The Company had $2,414 million of additional outstanding letters of credit at June 30, 2009,
primarily in Norway, that are essentially under various bilateral committed letter of credit
facilities. Other letters of credit are issued as bid bonds and performance bonds. The Senior
Notes contain reporting covenants and the credit facility contains a financial covenant regarding
maximum debt to capitalization. We were in compliance with all covenants at June 30, 2009.

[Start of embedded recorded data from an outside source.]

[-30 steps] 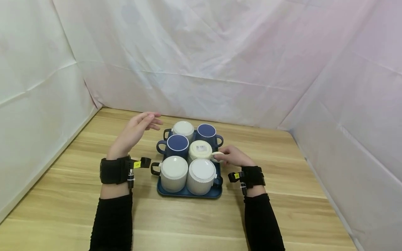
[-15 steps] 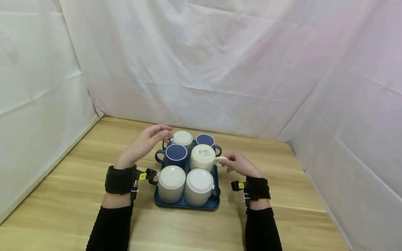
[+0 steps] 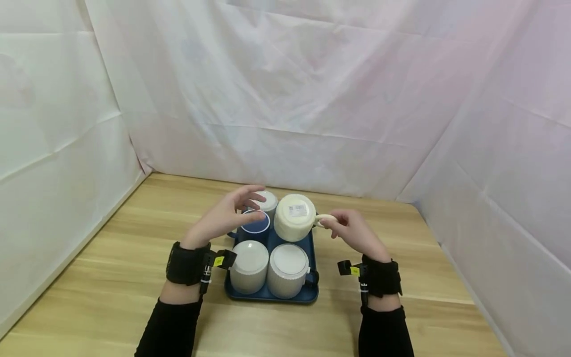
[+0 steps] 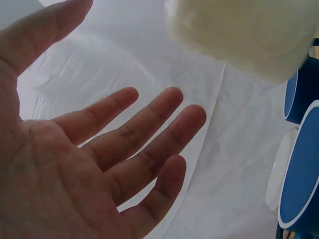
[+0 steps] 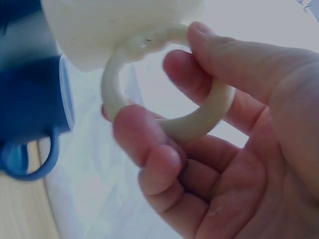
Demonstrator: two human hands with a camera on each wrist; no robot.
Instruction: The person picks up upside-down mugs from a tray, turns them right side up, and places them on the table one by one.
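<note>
My right hand (image 3: 345, 225) pinches the handle (image 5: 169, 122) of a cream mug (image 3: 294, 216) and holds it upside down in the air above the blue tray (image 3: 285, 294). A barcode label shows on its base. My left hand (image 3: 238, 208) hovers open beside the lifted mug, over a blue mug (image 3: 255, 225), fingers spread (image 4: 124, 144) and touching nothing. Two upside-down white mugs (image 3: 250, 265) (image 3: 287, 270) stand at the tray's front. Another white mug (image 3: 269, 202) stands at the back, partly hidden.
The tray sits mid-table on a wooden tabletop (image 3: 111, 258). White fabric walls (image 3: 290, 99) close off the left, back and right sides. Another blue mug (image 5: 30, 104) shows below the lifted cream one in the right wrist view.
My right hand has lifted the cream mug off the tray by its handle. My left hand has moved right, closer to the mugs.
</note>
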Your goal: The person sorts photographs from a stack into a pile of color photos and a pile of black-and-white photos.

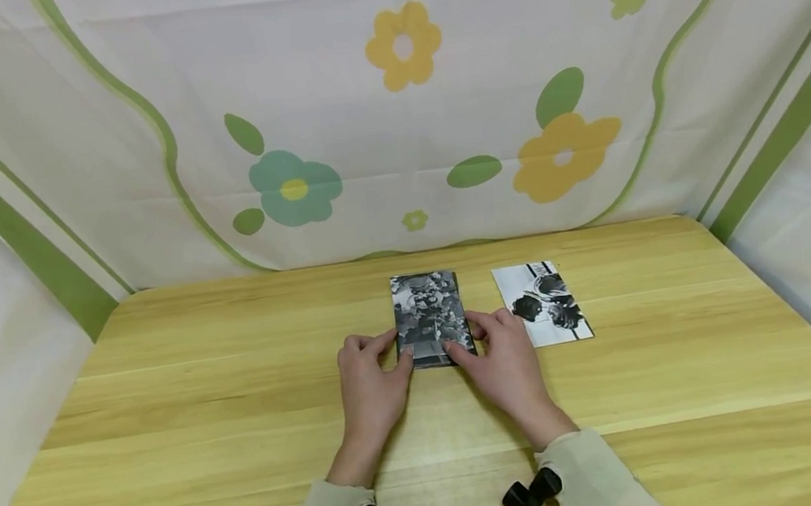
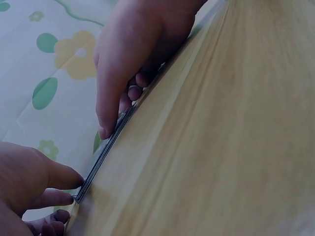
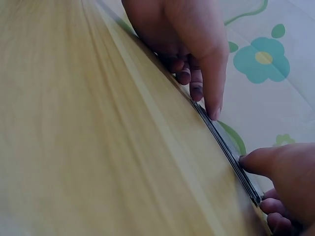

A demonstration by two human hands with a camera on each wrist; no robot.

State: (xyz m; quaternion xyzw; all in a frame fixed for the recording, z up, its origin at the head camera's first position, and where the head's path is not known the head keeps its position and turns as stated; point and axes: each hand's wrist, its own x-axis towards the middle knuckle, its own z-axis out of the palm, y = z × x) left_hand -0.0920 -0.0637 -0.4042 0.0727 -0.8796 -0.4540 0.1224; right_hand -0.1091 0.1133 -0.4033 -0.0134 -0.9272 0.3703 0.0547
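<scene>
Pinching a thin stack of photos (image 1: pixel 430 318) at its near corners, left hand (image 1: pixel 369 387) and right hand (image 1: pixel 506 365) hold it flat mid-desk toward the far edge; it looks light, bendy, slick, so grip the edges; single photo (image 1: pixel 542 302) lies right.

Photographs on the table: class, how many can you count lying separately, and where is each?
2 places: a stack of photographs at the centre, held by both hands, its sheet number hidden; one single photograph to its right, untouched.
</scene>
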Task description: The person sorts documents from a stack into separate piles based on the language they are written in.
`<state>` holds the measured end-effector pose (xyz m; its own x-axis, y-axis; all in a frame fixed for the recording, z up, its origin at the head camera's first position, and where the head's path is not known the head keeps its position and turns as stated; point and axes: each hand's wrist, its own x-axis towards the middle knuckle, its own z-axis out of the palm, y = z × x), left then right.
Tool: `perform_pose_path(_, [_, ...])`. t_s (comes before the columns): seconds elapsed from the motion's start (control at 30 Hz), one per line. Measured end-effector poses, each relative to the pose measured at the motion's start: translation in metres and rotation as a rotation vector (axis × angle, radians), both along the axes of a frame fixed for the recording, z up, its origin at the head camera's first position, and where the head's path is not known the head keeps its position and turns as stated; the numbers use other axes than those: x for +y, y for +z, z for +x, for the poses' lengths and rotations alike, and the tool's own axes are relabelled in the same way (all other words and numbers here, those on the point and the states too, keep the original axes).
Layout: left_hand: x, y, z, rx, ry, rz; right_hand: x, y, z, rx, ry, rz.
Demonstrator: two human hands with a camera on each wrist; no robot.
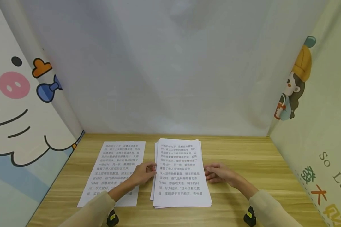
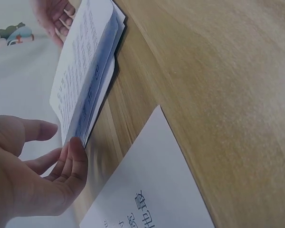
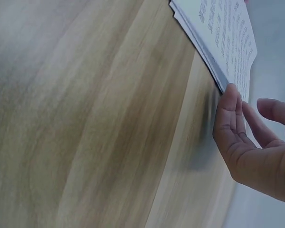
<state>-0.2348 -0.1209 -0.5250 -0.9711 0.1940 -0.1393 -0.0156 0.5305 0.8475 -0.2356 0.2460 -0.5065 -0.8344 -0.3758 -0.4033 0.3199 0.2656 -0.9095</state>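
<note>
A stack of printed paper sheets (image 1: 179,173) lies on the wooden table, its edges uneven, with several sheets sticking out at the left and bottom. My left hand (image 1: 143,173) is at the stack's left edge; in the left wrist view its fingertips (image 2: 77,147) meet the sheet edges while the thumb stays apart. On the opposite side, my right hand (image 1: 219,173) has its fingertips (image 3: 231,90) right at the right edge, thumb raised away from the paper. Neither hand pinches the sheets. A single printed sheet (image 1: 113,160) lies to the left, partly covered by my left forearm.
The wooden table (image 1: 230,205) meets a pale cloth backdrop (image 1: 176,69) behind the papers. A cartoon-printed panel (image 1: 25,126) stands at the left, and another printed panel (image 1: 315,126) at the right. Dark devices with yellow marks sit under both wrists.
</note>
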Motion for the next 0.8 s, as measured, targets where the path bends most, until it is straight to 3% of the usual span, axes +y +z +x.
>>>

There were no borrowings against the Companys unsecured credit facilities, and there were $636
million in outstanding letters of credit issued under such facilities, resulting in $1,364 million
of funds available under the Companys unsecured revolving credit facilities at June 30, 2009.
Operating Activities
For the first six months of 2009, cash provided by operating activities increased $41 million to
$1,285 million compared to cash provided by operating activities of $1,244 million in the same
period of 2008. Before changes in operating assets and liabilities, net of acquisitions, cash was
provided by operations primarily through net income of $695 million plus non-cash charges of
$385 million and dividends from unconsolidated affiliates of $86 million less $44 million in equity
income from the Companys unconsolidated affiliate. Net changes in operating assets and
liabilities, net of acquisitions, contributed another $168 million in cash provided by operating
activities, a $93 million decrease from the same period in 2008. The decrease is primarily due to
lower receivables, inventory and accounts payable.
Investing Activities
For the first six months of 2009, cash used in investing activities was $524 million compared to
cash used in investing of $2,209 million for the same period of 2008. The primary reason for the
decrease in cash used in investing activities for the first six months of 2009 related to a
decrease in size of business acquisitions, net of cash acquired, to approximately $389 million
compared to $2,945 million used in the same period of 2008 which included the purchase of the
business and operating assets of Grant Prideco, offset by the approximately $784 million received
related to the disposition of certain Grant Prideco tubular businesses. In addition, the Company
decreased its capital expenditures for the first six months of 2009
by $17 million, received
$19 million less in dividends from its unconsolidated affiliate compared to the same period in
2008 and included $86 million of the dividends from
unconsolidated affiliate received in 2009 in operating activities.
Financing Activities
For the first six months of 2009, cash used in financing activities was $33 million compared to
cash provided by financing activities of $762 million for the same period of 2008. The cash used in
financing activities for the first six months of 2009 related to $34 million cash payments on debt
primarily acquired in the second quarter 2009 acquisitions, offset by cash proceeds from exercised stock options in the amount of $1 million. The borrowings
and payments of debt in the first six months of 2008 primarily relates to the financing of the
Grand Prideco acquisition. For the first six months of 2009, the Company used its cash on hand to
fund its acquisitions.
The effect of the change in exchange rates on cash flows was a positive $15 million and $13 million
for the six months ended June 30, 2009 and 2008, respectively.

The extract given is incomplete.